#### EXERCISE GOAL:
Return the lines below in which the string "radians" occurs.

::: DATASET EXCERPTS

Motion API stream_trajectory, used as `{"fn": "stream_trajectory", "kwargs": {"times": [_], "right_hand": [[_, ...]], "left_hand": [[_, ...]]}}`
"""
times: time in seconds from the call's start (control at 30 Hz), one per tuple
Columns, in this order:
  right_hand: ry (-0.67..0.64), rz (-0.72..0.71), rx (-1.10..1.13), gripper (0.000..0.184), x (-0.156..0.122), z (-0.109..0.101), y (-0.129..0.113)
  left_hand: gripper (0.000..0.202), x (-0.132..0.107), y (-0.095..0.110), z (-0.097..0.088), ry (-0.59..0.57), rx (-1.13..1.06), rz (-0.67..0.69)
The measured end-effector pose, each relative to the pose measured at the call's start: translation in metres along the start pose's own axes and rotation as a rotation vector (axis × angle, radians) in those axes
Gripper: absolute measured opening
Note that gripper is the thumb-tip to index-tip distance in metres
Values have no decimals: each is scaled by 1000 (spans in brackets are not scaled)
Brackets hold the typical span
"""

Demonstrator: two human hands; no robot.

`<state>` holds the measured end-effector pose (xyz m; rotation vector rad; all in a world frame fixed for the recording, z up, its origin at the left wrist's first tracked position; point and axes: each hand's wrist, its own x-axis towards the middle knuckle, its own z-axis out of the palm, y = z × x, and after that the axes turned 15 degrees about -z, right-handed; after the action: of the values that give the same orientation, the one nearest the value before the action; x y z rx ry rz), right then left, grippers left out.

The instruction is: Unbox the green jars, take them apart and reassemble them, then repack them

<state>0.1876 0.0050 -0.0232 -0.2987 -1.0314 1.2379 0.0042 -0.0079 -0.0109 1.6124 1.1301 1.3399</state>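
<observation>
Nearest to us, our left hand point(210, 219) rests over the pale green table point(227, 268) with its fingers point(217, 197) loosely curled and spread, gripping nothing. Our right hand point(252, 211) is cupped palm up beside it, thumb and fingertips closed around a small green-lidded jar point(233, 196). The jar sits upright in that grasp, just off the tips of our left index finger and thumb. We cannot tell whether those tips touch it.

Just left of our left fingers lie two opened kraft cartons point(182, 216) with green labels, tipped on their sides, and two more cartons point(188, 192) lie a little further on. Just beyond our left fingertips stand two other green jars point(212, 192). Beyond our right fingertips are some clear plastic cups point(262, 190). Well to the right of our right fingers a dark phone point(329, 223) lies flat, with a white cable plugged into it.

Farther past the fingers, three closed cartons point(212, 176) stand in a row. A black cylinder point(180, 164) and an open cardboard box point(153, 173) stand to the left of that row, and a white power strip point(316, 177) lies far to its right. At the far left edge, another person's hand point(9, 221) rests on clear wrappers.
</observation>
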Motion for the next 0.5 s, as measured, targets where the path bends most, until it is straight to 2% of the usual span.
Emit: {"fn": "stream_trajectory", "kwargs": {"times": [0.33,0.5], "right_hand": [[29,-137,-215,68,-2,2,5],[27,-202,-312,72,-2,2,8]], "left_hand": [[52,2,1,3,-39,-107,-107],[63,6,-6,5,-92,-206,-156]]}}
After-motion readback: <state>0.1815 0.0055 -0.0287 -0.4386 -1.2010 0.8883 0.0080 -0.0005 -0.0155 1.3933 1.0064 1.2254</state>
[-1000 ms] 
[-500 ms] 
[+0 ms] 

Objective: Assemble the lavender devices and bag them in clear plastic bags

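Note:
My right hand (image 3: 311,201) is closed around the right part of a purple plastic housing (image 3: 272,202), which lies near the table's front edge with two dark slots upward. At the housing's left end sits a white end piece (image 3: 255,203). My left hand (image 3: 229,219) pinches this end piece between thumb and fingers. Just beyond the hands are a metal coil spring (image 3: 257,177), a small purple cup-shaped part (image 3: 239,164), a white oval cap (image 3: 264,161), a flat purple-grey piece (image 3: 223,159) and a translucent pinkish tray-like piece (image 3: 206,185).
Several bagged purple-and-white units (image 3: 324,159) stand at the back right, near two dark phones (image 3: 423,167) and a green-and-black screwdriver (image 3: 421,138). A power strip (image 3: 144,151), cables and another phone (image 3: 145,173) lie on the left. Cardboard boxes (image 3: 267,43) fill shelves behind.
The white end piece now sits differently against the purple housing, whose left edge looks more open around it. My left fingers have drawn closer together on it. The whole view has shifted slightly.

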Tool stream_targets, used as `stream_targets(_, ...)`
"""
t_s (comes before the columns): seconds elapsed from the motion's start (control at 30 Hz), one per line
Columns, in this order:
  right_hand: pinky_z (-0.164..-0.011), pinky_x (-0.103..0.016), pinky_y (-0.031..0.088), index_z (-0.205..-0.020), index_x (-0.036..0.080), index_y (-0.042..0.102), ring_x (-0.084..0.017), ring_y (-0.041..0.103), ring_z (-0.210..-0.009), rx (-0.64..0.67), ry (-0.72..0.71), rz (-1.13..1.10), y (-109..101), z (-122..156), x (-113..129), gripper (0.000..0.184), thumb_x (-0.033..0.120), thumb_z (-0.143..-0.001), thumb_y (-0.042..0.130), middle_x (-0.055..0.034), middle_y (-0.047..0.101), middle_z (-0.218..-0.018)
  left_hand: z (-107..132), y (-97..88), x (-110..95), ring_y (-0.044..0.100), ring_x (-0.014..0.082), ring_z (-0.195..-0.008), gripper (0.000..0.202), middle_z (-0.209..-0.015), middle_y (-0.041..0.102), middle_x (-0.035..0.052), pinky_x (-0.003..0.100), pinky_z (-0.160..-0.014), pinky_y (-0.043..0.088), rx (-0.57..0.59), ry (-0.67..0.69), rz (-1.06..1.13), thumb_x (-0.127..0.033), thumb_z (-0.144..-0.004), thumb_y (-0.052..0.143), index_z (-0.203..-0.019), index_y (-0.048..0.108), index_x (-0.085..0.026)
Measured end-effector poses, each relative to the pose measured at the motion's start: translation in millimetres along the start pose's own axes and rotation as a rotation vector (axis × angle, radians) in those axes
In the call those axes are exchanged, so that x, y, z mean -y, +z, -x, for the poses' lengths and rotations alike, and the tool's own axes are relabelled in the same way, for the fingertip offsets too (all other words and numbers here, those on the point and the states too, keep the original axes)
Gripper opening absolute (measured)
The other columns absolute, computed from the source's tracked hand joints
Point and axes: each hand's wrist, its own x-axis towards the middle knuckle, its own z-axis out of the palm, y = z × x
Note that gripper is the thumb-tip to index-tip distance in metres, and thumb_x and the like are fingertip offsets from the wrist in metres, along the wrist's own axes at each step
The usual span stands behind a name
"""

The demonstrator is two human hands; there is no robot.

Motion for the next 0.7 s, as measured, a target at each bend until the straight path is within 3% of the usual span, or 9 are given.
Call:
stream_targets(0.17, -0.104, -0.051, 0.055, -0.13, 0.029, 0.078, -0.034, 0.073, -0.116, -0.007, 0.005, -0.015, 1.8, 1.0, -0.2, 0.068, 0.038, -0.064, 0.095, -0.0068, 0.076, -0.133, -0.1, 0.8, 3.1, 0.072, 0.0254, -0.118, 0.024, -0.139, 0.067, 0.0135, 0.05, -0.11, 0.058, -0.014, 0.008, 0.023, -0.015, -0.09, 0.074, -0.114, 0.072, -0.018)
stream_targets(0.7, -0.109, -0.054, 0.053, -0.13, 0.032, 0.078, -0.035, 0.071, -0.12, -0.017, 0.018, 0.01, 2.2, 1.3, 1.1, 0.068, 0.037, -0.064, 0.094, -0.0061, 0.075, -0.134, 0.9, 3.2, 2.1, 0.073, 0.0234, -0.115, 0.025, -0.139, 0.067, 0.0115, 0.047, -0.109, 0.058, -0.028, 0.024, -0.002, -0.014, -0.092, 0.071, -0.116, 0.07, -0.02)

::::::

#### SOLUTION:
The measured end-effector pose, each relative to the pose measured at the call's start: translation in metres along the start pose's own axes and rotation as a rotation vector (axis × angle, radians) in those axes
Measured end-effector poses, each relative to the pose measured at the motion's start: translation in millimetres along the start pose's own axes and rotation as a rotation vector (axis × angle, radians) in those axes

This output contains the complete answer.